How Your Smartphone Can Sabotage Sleep and Your Job

Using your smartphone at home, at night, to deal with work projects can ruin your sleep and leave you with mental fatigue at work the next day. A new study from Michigan State University also suggests that part of the problem is due to the blue-wavelength light given off by smart phones, which appears to interfere with the sleep hormone melatonin.

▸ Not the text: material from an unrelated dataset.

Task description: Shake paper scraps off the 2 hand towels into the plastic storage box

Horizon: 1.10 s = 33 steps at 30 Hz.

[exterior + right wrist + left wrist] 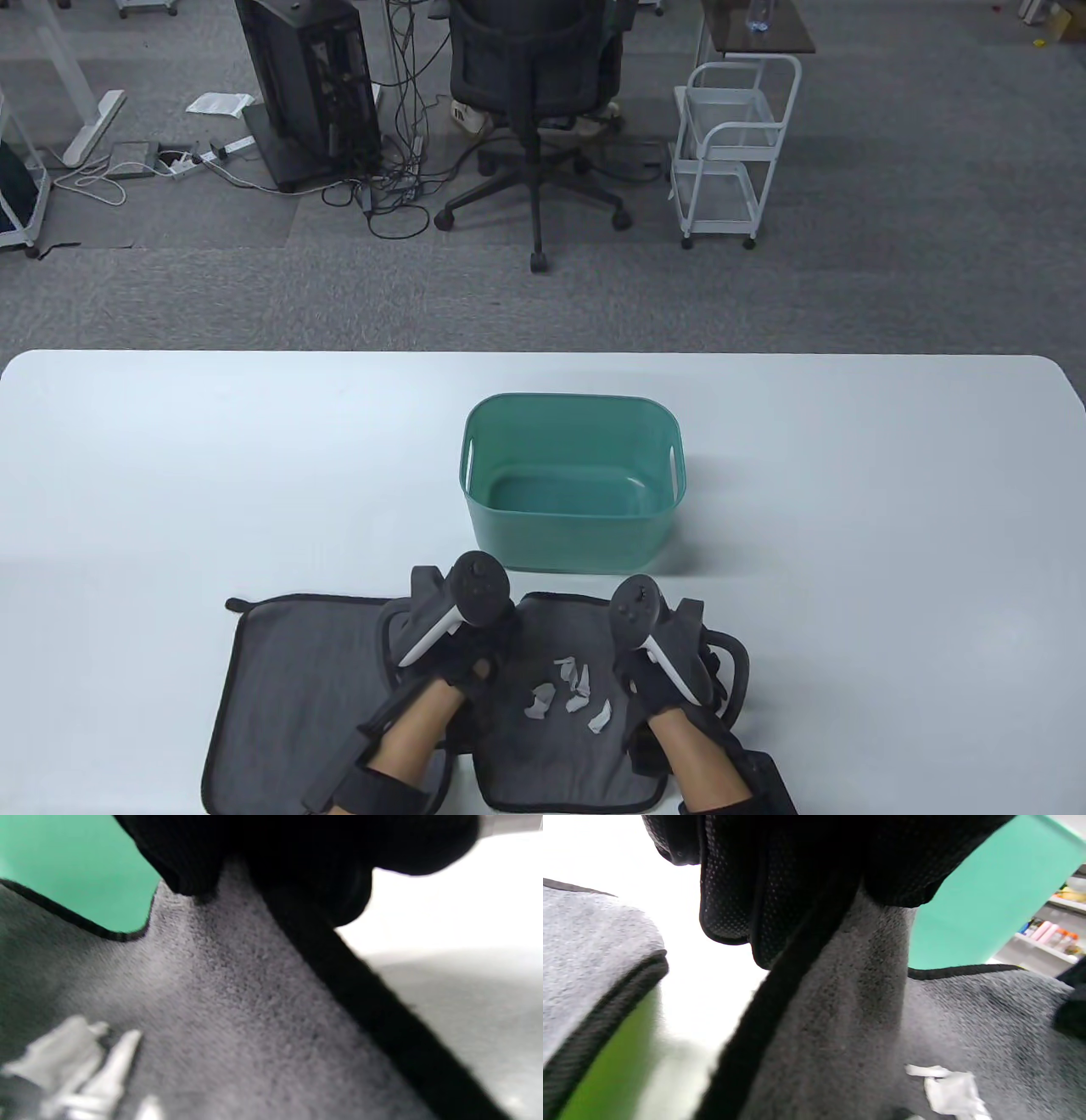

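Observation:
A grey hand towel (560, 755) with black trim lies at the table's near edge, and several white paper scraps (567, 692) sit on its middle. My left hand (458, 645) grips its far left corner and my right hand (657, 671) grips its far right corner; both corners are lifted off the table. In the left wrist view my gloved fingers (780, 878) pinch the towel (840, 1018) beside scraps (946, 1090). The right wrist view shows my fingers (297, 857) closed on the towel (237, 1018). A second grey towel (297, 679) lies flat to the left. The green plastic storage box (570, 543) stands just beyond, with nothing visible inside.
The white table (170, 475) stretches wide on both sides of the box. Past its far edge are grey carpet, an office chair (534, 85), a white wire cart (734, 144) and a computer tower (310, 85) with cables.

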Each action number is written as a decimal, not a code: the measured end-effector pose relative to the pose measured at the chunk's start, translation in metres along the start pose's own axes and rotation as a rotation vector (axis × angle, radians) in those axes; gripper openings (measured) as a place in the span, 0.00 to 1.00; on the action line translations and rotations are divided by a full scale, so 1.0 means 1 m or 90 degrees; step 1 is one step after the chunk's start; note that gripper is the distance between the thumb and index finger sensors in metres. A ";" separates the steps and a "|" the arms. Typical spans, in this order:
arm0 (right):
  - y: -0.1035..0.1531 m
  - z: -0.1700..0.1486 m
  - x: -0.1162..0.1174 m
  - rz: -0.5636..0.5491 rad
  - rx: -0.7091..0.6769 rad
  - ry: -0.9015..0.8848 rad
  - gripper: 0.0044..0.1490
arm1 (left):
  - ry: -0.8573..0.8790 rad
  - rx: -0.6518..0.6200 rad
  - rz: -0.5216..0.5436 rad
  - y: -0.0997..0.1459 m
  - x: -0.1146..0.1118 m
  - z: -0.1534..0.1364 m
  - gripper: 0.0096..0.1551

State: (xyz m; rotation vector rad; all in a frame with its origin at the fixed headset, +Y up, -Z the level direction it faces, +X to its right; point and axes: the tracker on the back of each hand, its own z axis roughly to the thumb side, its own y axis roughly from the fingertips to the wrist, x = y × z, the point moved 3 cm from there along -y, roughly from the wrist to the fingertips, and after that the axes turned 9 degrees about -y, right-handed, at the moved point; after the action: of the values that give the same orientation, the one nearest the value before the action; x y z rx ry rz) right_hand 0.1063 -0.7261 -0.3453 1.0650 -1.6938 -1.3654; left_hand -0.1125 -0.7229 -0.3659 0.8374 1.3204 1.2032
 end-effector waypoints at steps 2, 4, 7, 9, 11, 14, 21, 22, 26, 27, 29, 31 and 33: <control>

To arrive at their conclusion, researchers surveyed 82 upper-level managers, most of them male, who were studying for MBAs (Master’s in Business Administration degrees). Over a two-week period, the participants completed questionnaires asking them how often they used their smartphones after 9 p.m., and also asked them to report on their sleep quality and their alertness at work during the day. The survey results showed that using smartphones at night was linked to sub-optimal sleep, which in turn led to energy depletion in the morning. A second survey enrolled 136 employees in a wide range of fields whose average age was about 31. This group was more evenly split between men and women. Results confirmed the findings of the first survey and showed that using smartphones at night had more of an impact on sleep than using other electronic devices. The solution? Leave work at work when you can, and turn off your smartphone at night. The study will be published in a future issue of the journal Organizational Behavior and Human Decision process.

Source:
Russell E. Johnson et al, “Beginning the Workday yet Already Depleted? Consequences of Late-Night Smartphone Use and Sleep,” Organizational Behavior and Human Decision Processes (not yet scheduled for publication).